Germaine Feron-Vrau, née Germaine Bernard, est un exemple édifiant parmi d’autres de la vie d’une fille et femme de directeur d’usine de la fin du XIXème siècle et début du XXème siècle.

De nombreuses femmes semblables à Germaine ont eu des comportements exemplaires et un dévouement extrême, elles sont le reflet de l’état d’esprit d’une société catholique très paternaliste qui règnait alors dans le Nord de la France, où beaucoup de chefs d’entreprise étaient très soucieux du bien-être de leurs ouvriers et où leurs épouses les secondaient activement dans leurs tâches de direction, très souvent accompagnées de nombreuses œuvres de charité. Germaine s’est adonnée à ces tâches ardues avec un dévouement héroïque, et a été particulièrement remarquée dans son entourage pour sa charité et son odeur de sainteté, ce qui lui a valu d’être immortalisée par Mgr H. Masquelier dans la biographie dont nous nous inspirons ici¹.

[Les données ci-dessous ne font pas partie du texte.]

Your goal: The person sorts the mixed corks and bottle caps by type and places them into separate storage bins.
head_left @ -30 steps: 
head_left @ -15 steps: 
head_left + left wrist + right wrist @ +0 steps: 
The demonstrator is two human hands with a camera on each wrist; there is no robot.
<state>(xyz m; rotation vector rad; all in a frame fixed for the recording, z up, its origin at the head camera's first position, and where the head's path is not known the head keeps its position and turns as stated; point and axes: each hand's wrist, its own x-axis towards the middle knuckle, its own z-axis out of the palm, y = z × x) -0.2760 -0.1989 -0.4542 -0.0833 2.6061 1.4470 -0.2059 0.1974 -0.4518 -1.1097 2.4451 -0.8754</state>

La famille de Germaine s’est installée dans la région de Lille en 1685. Son ancêtre Jean Bernard y a établi une cure à raffiner le sucre, industrie transmise sans interruption dans la famille jusqu’au début du siècle. Paul Bernard, le papa de Germaine, exploite donc l’usine familiale située à Santes. Il meurt très jeune alors que Germaine n’a que 4 ans. Paul Bernard déployait une activité intense au service des autres, particulièrement les plus démunis, dépensant avec générosité son temps, son énergie et une grande partie de sa fortune, aussi était-il très aimé dans son village. Longtemps après sa mort, on pouvait voir encore des ouvriers pleurer à genoux sur sa tombe.

C’est dans ce contexte familial que la petite Germaine grandit, entourée de ses 7 frères et sœurs. C’est une nature très vive, désordonnée et dissipée, mais toujours enthousiaste, serviable, débrouillarde, et surtout ayant une grande bonté naturelle, au point qu’on la surnomme « la bonne Ger ». Une petite cousine lui lance même un jour « méchante bonne Ger ! », après une dispute.